22 December 2011

Wine lovers to profit from falling prices


Think of wine critic Robert Parker as the EF Hutton of fermented grapes. When he talks, oenophiles listen.
So when Parker, publisher of the Wine Advocate, said recently that the world is entering the 'Age of the Buyer' - a prolonged period of stable or declining wine prices - it was enough to get sommeliers buzzing over their Chateau D'Yquem.
"There's now a tremendous amount of high-quality wines available at reasonable prices," agrees Andrew Bell, president and CEO of American Sommelier, a membership association for wine aficionados. "With supply increasing and consumption decreasing, it stands to reason that prices will fall or stabilize. The pendulum is swinging in favor of the consumer."
To which wine lovers might say: It's about time. In recent years, they have grappled with seemingly ever-increasing prices. With production at top French chateaux like Margaux or Petrus limited, and wealthy Chinese buyers starting to acquire a taste for high-end Bordeaux, bidders have set auction records and the futures market has been priced at sky-high levels.
But things may finally be tipping in favor of the consumer, at least in the broader market. The punishing recession has a lot to do with it: Disposable income is plummeting, so most households just don't have much cash to be splurging on an outstanding syrah or sauvignon blanc.
"The recession drove everyone to trade down," says Barbara Insel, CEO of Napa-based wine-market advisory firm Stonebridge Research Group. "The market disappeared for most wines costing more than $15 or $20. Pretty much anything costing more than $30 was 30 percent off - and often not refilled on the shelves or wine lists."
CURRENCY TRENDS
Currency trends are helping foster the Age of the Buyer, as well - at least for Americans.
"There's some bullish sentiment under the U.S. dollar now because the American economy is starting to perform better," says David Song, a currency analyst with foreign-exchange site http://DailyFX.com. "Meanwhile the outlook for the Euro is pretty bearish, and it will likely trend lower for 2012."

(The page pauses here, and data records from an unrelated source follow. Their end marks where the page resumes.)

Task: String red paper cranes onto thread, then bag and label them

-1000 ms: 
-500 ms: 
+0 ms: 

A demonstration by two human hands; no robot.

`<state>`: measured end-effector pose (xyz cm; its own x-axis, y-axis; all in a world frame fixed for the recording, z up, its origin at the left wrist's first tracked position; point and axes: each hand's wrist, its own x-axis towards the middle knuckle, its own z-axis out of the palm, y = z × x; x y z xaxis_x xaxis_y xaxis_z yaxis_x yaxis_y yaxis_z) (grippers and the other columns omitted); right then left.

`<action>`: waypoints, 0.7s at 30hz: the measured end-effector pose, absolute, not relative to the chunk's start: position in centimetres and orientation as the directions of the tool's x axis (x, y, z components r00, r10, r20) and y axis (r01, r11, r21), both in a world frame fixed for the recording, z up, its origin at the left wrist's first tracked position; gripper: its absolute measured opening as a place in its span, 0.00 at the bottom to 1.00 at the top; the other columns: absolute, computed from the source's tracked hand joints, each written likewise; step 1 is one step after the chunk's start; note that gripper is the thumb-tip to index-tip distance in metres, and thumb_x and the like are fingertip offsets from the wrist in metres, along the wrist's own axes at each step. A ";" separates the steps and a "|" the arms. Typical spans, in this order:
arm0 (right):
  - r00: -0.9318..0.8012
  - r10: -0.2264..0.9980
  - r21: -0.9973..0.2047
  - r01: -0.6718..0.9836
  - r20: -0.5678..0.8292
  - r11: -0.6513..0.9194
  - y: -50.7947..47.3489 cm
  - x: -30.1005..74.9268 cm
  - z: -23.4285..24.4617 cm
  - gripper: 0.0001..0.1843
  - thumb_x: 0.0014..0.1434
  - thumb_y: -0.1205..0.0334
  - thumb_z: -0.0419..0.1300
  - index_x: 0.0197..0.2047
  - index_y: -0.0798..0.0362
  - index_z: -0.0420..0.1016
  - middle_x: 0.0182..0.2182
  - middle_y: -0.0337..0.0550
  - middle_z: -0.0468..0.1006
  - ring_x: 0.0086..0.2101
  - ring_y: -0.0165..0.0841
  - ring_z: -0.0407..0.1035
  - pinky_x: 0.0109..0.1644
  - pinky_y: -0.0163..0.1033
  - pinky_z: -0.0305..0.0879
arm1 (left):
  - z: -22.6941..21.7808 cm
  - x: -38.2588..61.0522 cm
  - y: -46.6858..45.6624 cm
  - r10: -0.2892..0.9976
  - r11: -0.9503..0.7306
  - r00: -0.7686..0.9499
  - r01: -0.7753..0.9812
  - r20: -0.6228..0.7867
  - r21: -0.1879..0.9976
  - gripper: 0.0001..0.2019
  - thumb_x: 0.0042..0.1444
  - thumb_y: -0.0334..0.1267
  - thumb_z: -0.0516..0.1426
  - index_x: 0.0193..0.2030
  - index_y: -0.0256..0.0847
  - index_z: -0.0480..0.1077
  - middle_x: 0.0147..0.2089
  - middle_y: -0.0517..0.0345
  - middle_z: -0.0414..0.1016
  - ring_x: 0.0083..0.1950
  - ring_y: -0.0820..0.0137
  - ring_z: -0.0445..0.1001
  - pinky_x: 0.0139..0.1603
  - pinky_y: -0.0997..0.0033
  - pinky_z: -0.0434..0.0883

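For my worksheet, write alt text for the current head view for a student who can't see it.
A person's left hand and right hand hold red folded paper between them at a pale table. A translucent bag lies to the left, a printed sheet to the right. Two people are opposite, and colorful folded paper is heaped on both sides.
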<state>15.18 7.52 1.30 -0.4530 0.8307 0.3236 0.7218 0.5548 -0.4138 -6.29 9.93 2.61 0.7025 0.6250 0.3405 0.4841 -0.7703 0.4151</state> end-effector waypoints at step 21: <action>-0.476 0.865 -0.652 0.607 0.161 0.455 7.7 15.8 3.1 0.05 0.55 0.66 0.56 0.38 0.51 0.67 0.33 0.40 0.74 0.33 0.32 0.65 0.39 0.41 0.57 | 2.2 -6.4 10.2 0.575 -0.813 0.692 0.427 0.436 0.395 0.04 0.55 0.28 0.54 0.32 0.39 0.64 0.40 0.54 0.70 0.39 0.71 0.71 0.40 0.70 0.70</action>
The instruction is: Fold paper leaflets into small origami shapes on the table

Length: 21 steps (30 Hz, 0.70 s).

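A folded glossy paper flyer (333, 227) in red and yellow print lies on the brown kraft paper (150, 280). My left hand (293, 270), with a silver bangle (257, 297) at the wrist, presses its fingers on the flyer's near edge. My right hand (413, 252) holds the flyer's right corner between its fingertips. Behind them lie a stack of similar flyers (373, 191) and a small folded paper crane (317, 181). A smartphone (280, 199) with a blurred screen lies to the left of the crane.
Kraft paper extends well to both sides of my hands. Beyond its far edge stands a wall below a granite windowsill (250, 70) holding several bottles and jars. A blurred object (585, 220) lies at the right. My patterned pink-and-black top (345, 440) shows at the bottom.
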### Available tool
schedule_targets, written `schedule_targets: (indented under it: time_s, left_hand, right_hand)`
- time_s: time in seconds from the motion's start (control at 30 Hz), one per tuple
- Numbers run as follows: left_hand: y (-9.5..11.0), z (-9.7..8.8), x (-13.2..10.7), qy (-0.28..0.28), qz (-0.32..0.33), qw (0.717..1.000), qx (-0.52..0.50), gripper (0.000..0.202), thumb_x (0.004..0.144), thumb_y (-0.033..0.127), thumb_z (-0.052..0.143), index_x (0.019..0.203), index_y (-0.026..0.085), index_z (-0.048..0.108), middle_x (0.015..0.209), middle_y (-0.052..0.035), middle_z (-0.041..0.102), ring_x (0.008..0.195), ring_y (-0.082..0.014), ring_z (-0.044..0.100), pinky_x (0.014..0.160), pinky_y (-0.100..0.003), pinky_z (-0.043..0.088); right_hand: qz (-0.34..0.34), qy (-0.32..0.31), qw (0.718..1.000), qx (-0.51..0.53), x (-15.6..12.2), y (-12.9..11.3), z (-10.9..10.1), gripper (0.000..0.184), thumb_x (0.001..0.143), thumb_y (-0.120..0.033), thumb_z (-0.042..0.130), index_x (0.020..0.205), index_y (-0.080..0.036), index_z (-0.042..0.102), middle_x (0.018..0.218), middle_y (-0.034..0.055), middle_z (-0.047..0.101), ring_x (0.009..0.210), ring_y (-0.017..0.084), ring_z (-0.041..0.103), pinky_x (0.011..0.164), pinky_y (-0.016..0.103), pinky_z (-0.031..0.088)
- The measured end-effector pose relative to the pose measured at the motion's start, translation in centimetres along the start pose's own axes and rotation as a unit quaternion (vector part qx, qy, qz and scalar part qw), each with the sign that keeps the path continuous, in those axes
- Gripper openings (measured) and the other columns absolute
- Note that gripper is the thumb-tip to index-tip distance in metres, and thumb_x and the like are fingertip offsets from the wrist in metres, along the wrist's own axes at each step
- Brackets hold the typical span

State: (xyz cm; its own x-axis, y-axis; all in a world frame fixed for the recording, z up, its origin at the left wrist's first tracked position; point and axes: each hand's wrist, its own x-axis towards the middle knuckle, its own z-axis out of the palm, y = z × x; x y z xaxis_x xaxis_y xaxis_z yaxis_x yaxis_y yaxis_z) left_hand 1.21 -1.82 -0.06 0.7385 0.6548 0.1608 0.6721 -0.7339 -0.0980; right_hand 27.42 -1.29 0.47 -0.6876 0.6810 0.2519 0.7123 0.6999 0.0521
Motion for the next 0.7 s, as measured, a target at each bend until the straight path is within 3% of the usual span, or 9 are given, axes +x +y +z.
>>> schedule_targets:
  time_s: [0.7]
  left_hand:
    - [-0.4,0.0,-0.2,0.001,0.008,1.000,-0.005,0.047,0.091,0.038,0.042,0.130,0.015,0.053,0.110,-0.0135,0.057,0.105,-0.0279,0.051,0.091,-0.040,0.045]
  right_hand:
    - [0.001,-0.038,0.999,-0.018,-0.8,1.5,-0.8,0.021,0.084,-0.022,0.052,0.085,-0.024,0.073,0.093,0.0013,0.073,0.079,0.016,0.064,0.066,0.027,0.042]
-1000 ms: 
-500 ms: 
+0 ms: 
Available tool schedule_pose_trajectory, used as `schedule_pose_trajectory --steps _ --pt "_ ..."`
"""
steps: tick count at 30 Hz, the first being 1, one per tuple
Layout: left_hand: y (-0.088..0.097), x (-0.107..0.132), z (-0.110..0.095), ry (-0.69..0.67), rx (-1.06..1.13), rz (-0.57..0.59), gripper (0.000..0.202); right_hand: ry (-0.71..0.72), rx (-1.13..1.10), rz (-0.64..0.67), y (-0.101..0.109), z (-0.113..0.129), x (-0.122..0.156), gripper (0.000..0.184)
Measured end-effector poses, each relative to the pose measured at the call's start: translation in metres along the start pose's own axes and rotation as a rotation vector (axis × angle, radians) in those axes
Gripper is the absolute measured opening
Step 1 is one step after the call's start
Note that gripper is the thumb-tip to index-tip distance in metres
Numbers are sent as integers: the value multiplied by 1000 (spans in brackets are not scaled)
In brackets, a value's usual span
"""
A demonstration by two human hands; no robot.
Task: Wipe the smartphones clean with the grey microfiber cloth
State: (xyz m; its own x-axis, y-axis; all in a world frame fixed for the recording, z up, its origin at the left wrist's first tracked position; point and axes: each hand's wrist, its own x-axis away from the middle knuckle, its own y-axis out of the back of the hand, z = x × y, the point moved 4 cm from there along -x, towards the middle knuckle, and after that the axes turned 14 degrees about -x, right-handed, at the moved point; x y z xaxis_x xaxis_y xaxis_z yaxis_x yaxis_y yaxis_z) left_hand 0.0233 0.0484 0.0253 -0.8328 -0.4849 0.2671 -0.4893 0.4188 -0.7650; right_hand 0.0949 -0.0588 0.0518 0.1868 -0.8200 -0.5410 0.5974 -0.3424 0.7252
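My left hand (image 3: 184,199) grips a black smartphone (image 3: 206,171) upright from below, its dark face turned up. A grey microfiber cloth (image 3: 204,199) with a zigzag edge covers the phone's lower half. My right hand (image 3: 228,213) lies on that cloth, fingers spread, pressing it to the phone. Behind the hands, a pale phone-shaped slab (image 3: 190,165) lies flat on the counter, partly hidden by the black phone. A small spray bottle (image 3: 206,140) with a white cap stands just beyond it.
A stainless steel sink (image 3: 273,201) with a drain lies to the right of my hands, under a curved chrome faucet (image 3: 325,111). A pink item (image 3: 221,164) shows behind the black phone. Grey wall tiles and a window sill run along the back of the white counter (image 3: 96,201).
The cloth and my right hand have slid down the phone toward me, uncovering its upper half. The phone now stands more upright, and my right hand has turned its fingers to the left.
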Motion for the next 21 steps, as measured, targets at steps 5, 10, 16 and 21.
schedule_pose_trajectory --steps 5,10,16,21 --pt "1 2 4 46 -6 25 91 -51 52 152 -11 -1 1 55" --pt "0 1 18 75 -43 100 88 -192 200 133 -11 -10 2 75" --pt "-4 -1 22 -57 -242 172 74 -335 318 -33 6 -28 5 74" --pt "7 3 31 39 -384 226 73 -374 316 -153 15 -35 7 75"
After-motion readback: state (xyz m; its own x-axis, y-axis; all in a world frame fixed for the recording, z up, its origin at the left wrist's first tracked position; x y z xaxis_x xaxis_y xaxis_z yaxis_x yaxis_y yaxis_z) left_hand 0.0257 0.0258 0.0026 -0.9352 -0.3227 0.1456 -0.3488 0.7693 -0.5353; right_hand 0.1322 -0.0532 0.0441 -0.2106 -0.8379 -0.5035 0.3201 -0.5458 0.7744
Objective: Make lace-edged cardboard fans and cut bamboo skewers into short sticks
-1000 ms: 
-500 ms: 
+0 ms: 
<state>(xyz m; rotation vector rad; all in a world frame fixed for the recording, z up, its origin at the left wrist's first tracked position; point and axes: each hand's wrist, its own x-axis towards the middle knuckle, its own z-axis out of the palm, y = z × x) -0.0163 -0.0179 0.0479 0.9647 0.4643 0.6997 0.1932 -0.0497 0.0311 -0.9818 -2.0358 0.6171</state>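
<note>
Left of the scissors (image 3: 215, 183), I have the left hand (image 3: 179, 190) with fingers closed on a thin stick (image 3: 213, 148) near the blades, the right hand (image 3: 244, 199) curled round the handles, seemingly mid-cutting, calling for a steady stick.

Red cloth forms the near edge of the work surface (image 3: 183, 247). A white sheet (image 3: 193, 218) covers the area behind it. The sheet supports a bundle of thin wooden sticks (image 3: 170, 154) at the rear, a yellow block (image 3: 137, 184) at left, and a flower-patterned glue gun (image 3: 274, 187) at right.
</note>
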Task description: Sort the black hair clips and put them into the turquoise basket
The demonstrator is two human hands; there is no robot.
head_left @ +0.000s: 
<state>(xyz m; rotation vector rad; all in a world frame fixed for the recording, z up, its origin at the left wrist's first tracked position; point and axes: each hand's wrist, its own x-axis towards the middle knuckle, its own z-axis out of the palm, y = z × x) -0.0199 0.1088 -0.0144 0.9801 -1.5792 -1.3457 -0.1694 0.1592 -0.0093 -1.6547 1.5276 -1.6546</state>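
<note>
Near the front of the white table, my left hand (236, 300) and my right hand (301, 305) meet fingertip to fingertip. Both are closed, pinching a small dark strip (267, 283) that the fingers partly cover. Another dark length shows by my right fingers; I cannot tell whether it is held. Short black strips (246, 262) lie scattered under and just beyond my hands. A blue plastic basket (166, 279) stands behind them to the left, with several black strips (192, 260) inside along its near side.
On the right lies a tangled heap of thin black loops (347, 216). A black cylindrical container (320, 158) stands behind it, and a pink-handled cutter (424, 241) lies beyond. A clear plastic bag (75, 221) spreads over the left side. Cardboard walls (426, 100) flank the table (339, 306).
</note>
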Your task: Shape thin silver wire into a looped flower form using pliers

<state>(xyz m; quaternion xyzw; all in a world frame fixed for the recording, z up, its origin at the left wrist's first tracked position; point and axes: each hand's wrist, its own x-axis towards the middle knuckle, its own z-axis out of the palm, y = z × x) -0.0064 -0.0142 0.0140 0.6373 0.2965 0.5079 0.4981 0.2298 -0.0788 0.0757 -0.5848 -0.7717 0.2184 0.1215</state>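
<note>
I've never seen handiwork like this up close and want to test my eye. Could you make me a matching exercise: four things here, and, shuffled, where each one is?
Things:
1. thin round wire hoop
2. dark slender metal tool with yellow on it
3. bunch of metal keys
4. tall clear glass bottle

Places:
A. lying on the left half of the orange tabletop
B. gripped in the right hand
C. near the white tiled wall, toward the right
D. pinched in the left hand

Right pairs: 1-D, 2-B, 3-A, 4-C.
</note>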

That combination of a steadying greenback and a worsening Eurozone mess will likely drive down prices for European wine imports. From the Euro's current exchange rate of roughly $1.30, already well down from previous levels of around $1.60, Song expects a further slide to $1.20 or even $1.10. That, in turn, could encourage American producers to trim their own prices in order to compete.
Here are a few ways savvy oenophiles can benefit:
- Leverage your online advantage. Historically, wine access has been a restricted and clubby affair, which often depended on personal relationships with dealers.
But the proliferation of online retailers has essentially democratized access to high-quality vintages. An array of websites are now offering so-called "flash" deals of deep discounts on high-end, limited-availability cases. A couple of Andrew Bell's favorites: http://Lot18.com and http://WinesTilSoldOut.com.
- Look beyond Bordeaux. Want a steal on bottles from famed French chateaux like Haut-Brion or Romanee-Conti? You're probably out of luck. That's the stuff that billionaire Chinese buyers really care about, as do investment vehicles like the London-based Fine Wine Fund, which tend to focus almost exclusively on first-growth Bordeaux. One reason is that Bordeaux is - pardon the pun - the most liquid option for wine investors, easily sold to other collectors. Other regions and varietals can be harder to move.
But look to the rest of the world, and the bargains appear plentiful. The quality-to-price ratio is particularly attractive in places like Australia, New Zealand, Argentina, South Africa, Spain and Chile. Stonebridge's Insel says buyers can find an alluring mix of quality and value in Southern Italian reds, whites from Italy's Veneto region and homegrown vintages from Washington State.
- Be active at auctions. As Woody Allen once said, 90 percent of life is just showing up. In that spirit, show up at the wine auctions of prominent purveyors like Zachys, Hart Davis Hart, Sotheby's and Christie's, and you might be surprised at what you come away with. After all, since wine futures have been priced at record levels - and you still have to wait a couple of years for delivery - you'll probably have better luck with more mature vintages.
Tips from American Sommelier's Bell: Do your due diligence beforehand to identify your best quality-to-price opportunities; set budget limits for yourself, so you don't get caught up in auction momentum and overpay; and consider so-called 'mixed' or 'odd' lots, groupings of assorted wines that higher-end collectors might overlook.